In difesa della casta
Lezione anti moralista del direttore di Libération, da un paese dove la cultura politica ha retto alle campagne no casta
Laurent Joffrin è il direttore di Libération e ogni mattina invia una nota ai suoi lettori per fare un punto a inizio giornata. Nella nota di ieri Joffrin parla della casta, dell’articolo 68 defunto della nostra Costituzione che invece ha vita sgargiante in Francia, dei modi di lavorare dei deputati nella difesa dell’autonomia del potere legislativo da pressioni di altri poteri. Scrive Joffrin: “François De Rugy, nuovo presidente dell’Assemblea nazionale, intende riformare le regole che organizzano la vita parlamentare e il lavoro degli eletti.
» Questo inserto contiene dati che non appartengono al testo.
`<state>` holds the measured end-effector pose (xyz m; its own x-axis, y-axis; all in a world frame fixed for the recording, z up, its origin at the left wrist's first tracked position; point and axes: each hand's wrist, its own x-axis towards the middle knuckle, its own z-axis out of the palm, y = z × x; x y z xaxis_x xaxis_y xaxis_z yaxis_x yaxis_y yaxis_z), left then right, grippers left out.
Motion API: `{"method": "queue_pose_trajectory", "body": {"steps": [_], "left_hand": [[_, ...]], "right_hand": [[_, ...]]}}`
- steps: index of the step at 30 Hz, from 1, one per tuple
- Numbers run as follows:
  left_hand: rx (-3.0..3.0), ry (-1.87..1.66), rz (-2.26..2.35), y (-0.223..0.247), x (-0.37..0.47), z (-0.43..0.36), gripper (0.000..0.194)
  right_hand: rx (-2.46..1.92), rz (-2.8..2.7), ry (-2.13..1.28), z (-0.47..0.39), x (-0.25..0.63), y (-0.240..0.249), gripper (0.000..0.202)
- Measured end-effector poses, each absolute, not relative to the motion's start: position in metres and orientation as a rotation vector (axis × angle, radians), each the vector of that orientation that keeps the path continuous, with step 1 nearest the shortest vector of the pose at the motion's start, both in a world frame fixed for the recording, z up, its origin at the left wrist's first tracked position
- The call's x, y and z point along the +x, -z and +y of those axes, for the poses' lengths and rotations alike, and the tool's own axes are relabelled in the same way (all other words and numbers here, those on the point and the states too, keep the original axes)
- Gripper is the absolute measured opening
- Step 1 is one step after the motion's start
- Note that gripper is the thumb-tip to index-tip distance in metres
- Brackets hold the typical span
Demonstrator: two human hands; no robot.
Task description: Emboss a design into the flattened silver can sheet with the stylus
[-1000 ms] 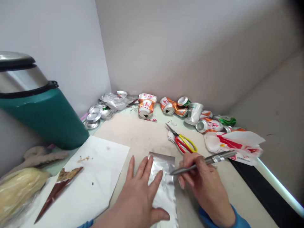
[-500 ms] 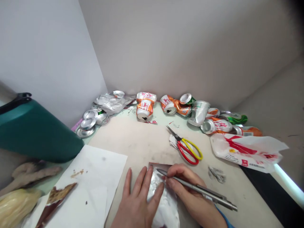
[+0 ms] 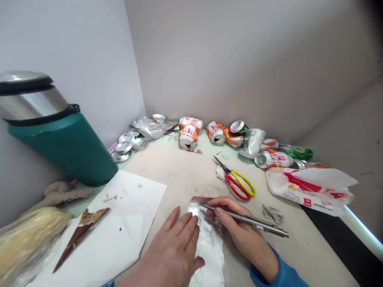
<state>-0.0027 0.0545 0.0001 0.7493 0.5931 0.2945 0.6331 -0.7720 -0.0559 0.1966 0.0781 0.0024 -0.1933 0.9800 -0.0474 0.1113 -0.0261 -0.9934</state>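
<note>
A strip of silvery aluminium sheet (image 3: 210,251) lies in front of me, its far end curled up and showing an orange edge. My left hand (image 3: 176,247) is laid on the sheet's left side, fingers stretched out and nothing gripped. In my right hand (image 3: 239,223) is a slim metal pen (image 3: 254,222), held in a writing grip. The pen's tip touches or sits just above the sheet near its far end; I cannot tell which. Beyond the right hand are scissors (image 3: 235,181) with red and yellow handles, lying on a crumpled white scrap.
Crushed drink cans (image 3: 191,131) line the back wall, with cut can ends (image 3: 123,147) at the left. A green bottle (image 3: 66,147), white paper (image 3: 131,215) and a bagged yellowish item (image 3: 38,235) stand or lie left. A red-and-white plastic wrapper (image 3: 311,193) lies right.
The view has shifted, so more of the bottle shows. My left hand has slid back toward me along the sheet, uncovering more of it. My right hand still holds the pen.
</note>
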Motion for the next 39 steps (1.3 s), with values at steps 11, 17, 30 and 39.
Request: {"method": "queue_pose_trajectory", "body": {"steps": [11,17,30,39], "left_hand": [[-2.8,0.317,-0.89,-0.002,0.0,0.058,0.043],[-2.841,0.298,-0.931,-0.002,0.001,0.058,0.049],[-2.992,0.19,-1.12,0.001,0.006,0.053,0.054],[-2.999,0.27,-1.191,0.004,0.009,0.05,0.054]], "right_hand": [[-1.376,-1.573,-1.007,0.074,0.189,-0.006,0.008],[-1.426,-1.727,-0.861,0.066,0.177,-0.01,0.009],[-1.543,-1.317,-0.954,0.07,0.178,0.007,0.016],[-1.242,-1.052,-0.809,0.061,0.193,-0.015,0.008]]}}
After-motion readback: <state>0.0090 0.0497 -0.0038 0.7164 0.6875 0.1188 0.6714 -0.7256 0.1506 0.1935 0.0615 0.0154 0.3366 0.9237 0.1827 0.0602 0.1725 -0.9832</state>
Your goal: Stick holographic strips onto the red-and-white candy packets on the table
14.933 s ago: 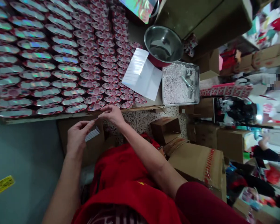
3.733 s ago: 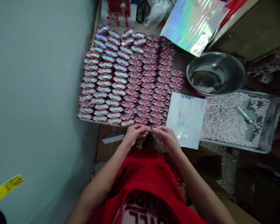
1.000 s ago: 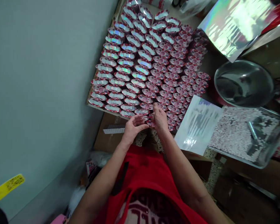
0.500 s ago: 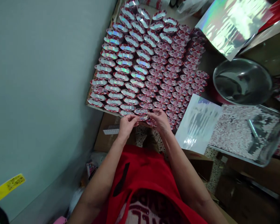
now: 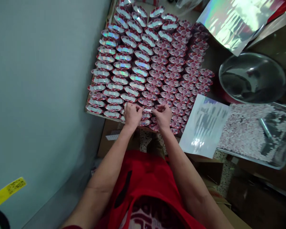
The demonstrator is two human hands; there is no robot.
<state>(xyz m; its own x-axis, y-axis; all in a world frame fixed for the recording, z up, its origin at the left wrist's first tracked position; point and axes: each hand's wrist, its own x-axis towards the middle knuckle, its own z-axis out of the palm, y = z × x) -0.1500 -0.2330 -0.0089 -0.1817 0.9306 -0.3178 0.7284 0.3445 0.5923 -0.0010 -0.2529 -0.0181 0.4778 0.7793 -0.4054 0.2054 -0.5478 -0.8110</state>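
Note:
My left hand (image 5: 132,116) and my right hand (image 5: 163,117) pinch opposite ends of a short whitish strip (image 5: 147,110), stretched level between the fingertips. It looks like a sticker. Beneath it stand close rows of small red-edged packs with pointed oval tops. Packs on the left (image 5: 122,65) carry shiny silver strips across their tops, some with rainbow glints. Those on the right (image 5: 168,87) show a pink round centre and no strip. Whether the strip touches the pack below is hard to tell.
Right of the packs lies a silver sticker sheet (image 5: 205,127), overlapping a tray (image 5: 278,167) of pale pinkish bits with a metal cylinder (image 5: 265,128). Behind are a metal bowl (image 5: 251,79) and more shiny sheets (image 5: 238,24). A pale wall (image 5: 50,79) borders the left.
Both hands have moved from a front-edge pack to a spot slightly farther back. The strip now shows stretched between them. The view has shifted slightly.

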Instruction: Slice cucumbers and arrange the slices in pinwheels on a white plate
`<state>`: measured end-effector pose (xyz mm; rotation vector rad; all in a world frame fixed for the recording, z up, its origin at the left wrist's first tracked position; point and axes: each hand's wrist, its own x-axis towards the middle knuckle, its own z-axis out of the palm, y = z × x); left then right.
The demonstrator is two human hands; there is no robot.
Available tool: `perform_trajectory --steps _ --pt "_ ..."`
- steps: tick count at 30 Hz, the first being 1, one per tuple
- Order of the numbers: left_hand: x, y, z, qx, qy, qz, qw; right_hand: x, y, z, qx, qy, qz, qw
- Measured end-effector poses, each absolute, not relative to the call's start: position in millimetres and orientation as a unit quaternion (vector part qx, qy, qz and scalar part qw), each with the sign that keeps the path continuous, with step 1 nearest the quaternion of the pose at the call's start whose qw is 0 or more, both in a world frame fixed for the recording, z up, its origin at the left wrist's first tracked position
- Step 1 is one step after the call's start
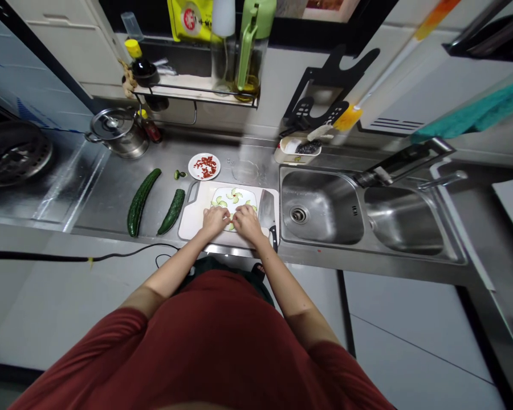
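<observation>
Over the near edge of a white plate (222,192) my left hand (215,222) and my right hand (247,222) come close together, fingertips bent down and pinched. Between them, pale green cucumber slices (231,225) show beside a small red bit; whatever the fingertips hold is too small to make out. More curved cucumber slices (235,196) form a pinwheel with a red centre at the plate's far side. Under the plate lies a light cutting board (192,219). A cleaver (267,206) rests on the board right of the plate, its black handle towards me.
Left of the board lie a whole cucumber (141,205) and a cut cucumber (171,212), with small green end pieces (178,175) behind. A small plate (192,172) holds chopped red pieces. A steel pot (130,145) stands back left; a double sink (325,233) is at right.
</observation>
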<state>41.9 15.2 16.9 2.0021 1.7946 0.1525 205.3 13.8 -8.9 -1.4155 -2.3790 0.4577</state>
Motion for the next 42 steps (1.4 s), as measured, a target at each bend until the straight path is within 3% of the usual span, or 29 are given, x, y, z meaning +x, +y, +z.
perform_trajectory --steps 20,42 --pt "27.7 70.1 38.2 0.633 0.727 0.182 0.195 217.9 14.3 1.9 -0.519 -0.808 0.174 0.216" --pt "-34.2 157.1 11.2 0.515 0.829 0.176 0.128 244.6 21.4 5.3 -0.563 -0.769 0.176 0.246"
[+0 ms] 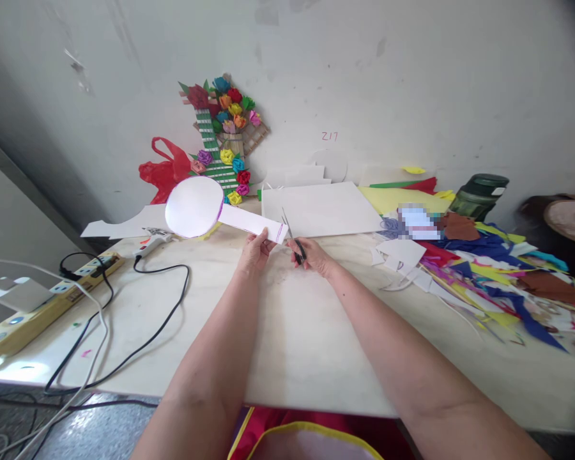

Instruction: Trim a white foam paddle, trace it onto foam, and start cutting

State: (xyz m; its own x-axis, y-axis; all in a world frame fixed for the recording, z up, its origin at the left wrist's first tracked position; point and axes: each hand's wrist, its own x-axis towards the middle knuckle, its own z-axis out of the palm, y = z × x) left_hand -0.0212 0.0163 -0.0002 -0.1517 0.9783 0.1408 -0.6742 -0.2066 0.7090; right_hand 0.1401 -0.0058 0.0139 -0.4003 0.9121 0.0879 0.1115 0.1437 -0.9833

Bene: c’è molto da fare in materia e l’immagine degli eletti si è talmente degradata nel tempo a causa degli scandali che non è possibile restare inerti. Razionalizzazione, moralizzazione, eliminazione dei privilegi dei parlamentari, sono cose buone e giuste. Dobbiamo tuttavia confessare un disagio: questa messa sotto accusa sistematica della rappresentazione nazionale sta facendo tornare alla luce rigurgiti inquietanti. Stamattina, su France Inter (la principale radio francese ndr), de Rugy rispondeva agli ascoltatori in materia. Ascoltando gli interventi, sembrava che i cittadini-ascoltatori considerassero i deputati come un vasto club di corrotti e arroganti che bisognerebbe braccare senza pietà. Nessuno contesta che ci siano delle pecore nere, deputati assenti, indolenti o remunerati in maniera dubbia da terzi. E’ un buon motivo per domandare l’abbattimento dell’intero gregge? ”. Continua Joffrin: “Ricordiamo qualche verità: se i deputati beneficiano di un’immunità giudiziaria, parziale, che un voto può ritirare, è per evitare che l’esecutivo, come succedeva in altri tempi, possa fare pressione su di loro utilizzando mezzi di polizia poco trasparenti. Si dirà che queste pratiche non esistono più. Certo. Ma chi può giurare che un ministro dell’Interno manovratore e un po’ cinico non userà mai contro un avversario l’autorità che esercita sui poliziotti, per esempio nel favorire l’apertura di un’inchiesta preliminare causando un grande imbarazzo all’interessato (che sia o meno colpevole) per la pubblicità che ne deriverebbe?”.
Da vent’anni, ricorda Jauffrin, i meccanismi di controllo sono stati regolarmente rinforzati, rendendo gli abusi sempre più rischiosi. “Un solo esempio: la creazione di una ‘Alta autorità della trasparenza’ dopo l’affaire Cahuzac e l’obbligatorietà delle dichiarazioni dei redditi sono all’origine di due scandali spettacolari che hanno brutalmente perturbato la carriera degli interessati. Parlo dell’affaire Thévenoud e dell’affaire Fillon. Contrariamente all’idea spesso dominante, la moralizzazione non ha mai cessato di progredire. Non è illogico in democrazia fornire agli eletti i mezzi per lavorare correttamente e per disporre di un reddito comparabile a quello di un quadro superiore. E’ il caso della maggior parte delle democrazie (si confronti lo status dei senatori americani). Si tratta sia di favorire la qualità del lavoro legislativo sia, dando prova di realismo, di limitare le tentazioni della corruzione, che aumenterebbero molto se il reddito dei parlamentari fosse troppo basso”. Conclude il direttore di Libération, in quella che potrebbe apparire come una lettera immaginaria all’Italia da un paese dove la cultura politica democratica ha retto alle campagne anticasta. “Questo non elimina in alcun modo la necessità di chiarire e rinforzare le regole applicate agli eletti. Ma lo stato d’animo sommariamente inquisitore che si sente montare nel dibattito pubblico, e che risparmia spesso il settore privato, ha un nome nella politica francese: il poujadismo”.